Across the US there is an emerging trend of entrepreneurship . Over the last 20 years, we’ve seen growing numbers of young entrepreneurs build successful businesses, many before the age of 18 . Organizations from all over have arisen to help these young entrepreneurs get their start, both for funding and helping them to develop the right mindset. Technology has made a new generation of kid-preneurs possible. In a survey of the top 20 reasons why startups fail, a staggering 29% cited just plain running out of money for their downfall. Having an understanding of what creates failure, and learning those lessons early on (when there is less at stake) can dramatically shorten the learning curve for a young entrepreneur in business. There are many things you can do when raising the entrepreneurs of tomorrow.
How Can You Help Your Child-preneur?
Only 17 states in the US require high schools to teach finance to their students. Research done by the Financial Educators Council found that children aged 10-14 scored an average of 54% in financial literacy. This test was originally designed for 15-18 year olds, who only scored 6% higher than their primary school fellows.

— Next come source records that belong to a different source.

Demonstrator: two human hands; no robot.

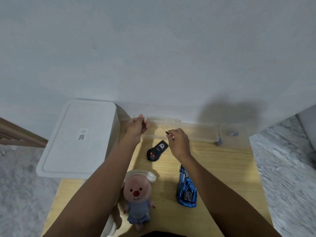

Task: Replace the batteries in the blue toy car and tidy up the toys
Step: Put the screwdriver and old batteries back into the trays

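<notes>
The shiny blue toy car (pixel 186 188) lies on the wooden table (pixel 222 168), just below my right forearm. A black remote control (pixel 156 151) with two red buttons sits between my hands. My right hand (pixel 178 142) pinches a thin small screwdriver (pixel 164 130) above the remote. My left hand (pixel 136 126) grips the lid edge of a clear plastic box (pixel 191 132) at the table's far edge. A pink plush toy (pixel 137 194) in a blue outfit lies at the near left.
A white lidded storage bin (pixel 78 139) with a QR label stands left of the table. A small blue item (pixel 233 133) and a blue clasp lie at the clear box's right end. The wall is close behind. Grey carpet surrounds the table.
</notes>
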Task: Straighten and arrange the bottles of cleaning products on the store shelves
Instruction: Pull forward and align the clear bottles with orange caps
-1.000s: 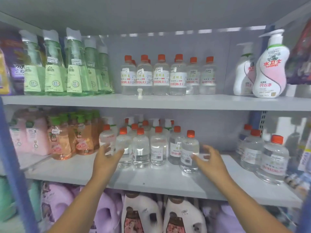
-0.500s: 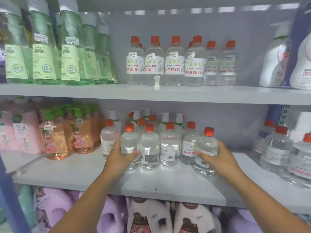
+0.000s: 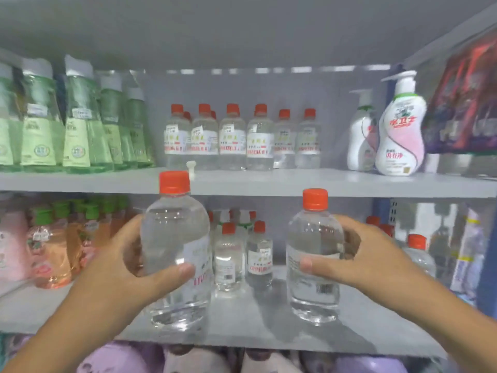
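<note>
My left hand grips a clear bottle with an orange cap, lifted upright in front of the middle shelf. My right hand grips a second clear orange-capped bottle, also upright and raised off the shelf. Between them, two more clear bottles stand further back on the middle shelf. On the upper shelf a row of the same clear bottles stands with labels facing out.
Green bottles fill the upper shelf's left side, white pump bottles its right. Orange and pink bottles crowd the middle shelf's left; more clear bottles stand right. Purple jugs sit below. A small white peg stands at the upper shelf's edge.
Both hands closed round a clear bottle each on the middle shelf, then lifted them up and toward me. The front row on that shelf has thinned out.
</note>
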Demonstrator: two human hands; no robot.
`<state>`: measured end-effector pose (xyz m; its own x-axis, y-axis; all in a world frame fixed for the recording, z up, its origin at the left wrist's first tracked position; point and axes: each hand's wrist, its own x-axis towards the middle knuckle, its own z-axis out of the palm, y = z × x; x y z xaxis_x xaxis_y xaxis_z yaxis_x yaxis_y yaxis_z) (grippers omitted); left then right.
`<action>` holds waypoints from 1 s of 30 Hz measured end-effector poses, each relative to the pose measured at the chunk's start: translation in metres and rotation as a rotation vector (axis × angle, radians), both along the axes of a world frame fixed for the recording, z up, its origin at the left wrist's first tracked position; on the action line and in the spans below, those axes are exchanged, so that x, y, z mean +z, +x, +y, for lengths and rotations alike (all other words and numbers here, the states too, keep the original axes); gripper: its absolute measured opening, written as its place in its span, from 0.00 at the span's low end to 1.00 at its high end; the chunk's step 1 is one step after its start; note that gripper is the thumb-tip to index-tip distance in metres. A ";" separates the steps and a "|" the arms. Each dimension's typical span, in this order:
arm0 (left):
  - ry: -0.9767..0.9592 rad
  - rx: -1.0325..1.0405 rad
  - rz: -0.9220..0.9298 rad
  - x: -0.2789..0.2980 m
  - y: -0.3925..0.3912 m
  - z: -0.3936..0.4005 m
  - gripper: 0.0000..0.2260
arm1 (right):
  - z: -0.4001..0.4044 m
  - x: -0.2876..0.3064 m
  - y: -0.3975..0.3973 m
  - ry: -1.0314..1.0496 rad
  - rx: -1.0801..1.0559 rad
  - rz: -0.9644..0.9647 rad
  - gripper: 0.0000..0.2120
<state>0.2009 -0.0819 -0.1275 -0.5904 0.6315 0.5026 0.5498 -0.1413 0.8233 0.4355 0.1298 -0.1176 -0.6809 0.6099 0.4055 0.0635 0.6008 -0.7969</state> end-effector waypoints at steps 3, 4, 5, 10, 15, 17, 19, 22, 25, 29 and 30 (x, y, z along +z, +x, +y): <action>0.093 -0.075 0.038 0.049 0.036 0.019 0.29 | -0.002 0.059 0.022 0.094 0.032 0.109 0.27; 0.110 -0.092 0.052 0.063 0.044 0.030 0.26 | 0.002 0.077 0.026 0.131 0.002 0.156 0.29; 0.119 -0.099 0.079 0.077 0.049 0.043 0.24 | 0.010 0.093 0.027 0.166 -0.037 0.198 0.29; 0.061 -0.032 0.189 0.131 0.054 0.115 0.23 | 0.050 0.143 0.017 0.177 -0.140 0.253 0.21; -0.111 -0.074 0.221 0.146 0.041 0.177 0.21 | 0.095 0.143 -0.006 0.161 -0.281 0.175 0.17; -0.143 -0.103 0.224 0.148 0.032 0.194 0.18 | 0.109 0.143 -0.015 0.149 -0.326 0.148 0.18; -0.200 -0.120 0.261 0.152 0.021 0.209 0.13 | 0.124 0.144 -0.025 0.142 -0.345 0.111 0.21; -0.307 -0.160 0.311 0.165 0.004 0.226 0.23 | 0.138 0.149 -0.038 0.131 -0.388 0.032 0.18; -0.307 -0.089 0.403 0.185 -0.013 0.244 0.40 | 0.153 0.155 -0.049 0.136 -0.404 -0.041 0.20; -0.284 -0.137 0.457 0.214 -0.022 0.259 0.23 | 0.160 0.163 -0.060 0.172 -0.501 -0.165 0.39; -0.296 -0.147 0.482 0.218 -0.023 0.263 0.21 | 0.162 0.167 -0.064 0.189 -0.513 -0.192 0.41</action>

Financial management can be a tricky conversation for parents to have with their kids. It can be one of the most challenging aspects of raising the entrepreneurs of tomorrow. This is because they may feel unconfident about their own financial choices. Luckily, whether you’ve made rockstar financial decisions or not, you have two very important things to offer your children when it comes to their financial education: experience, and perspective.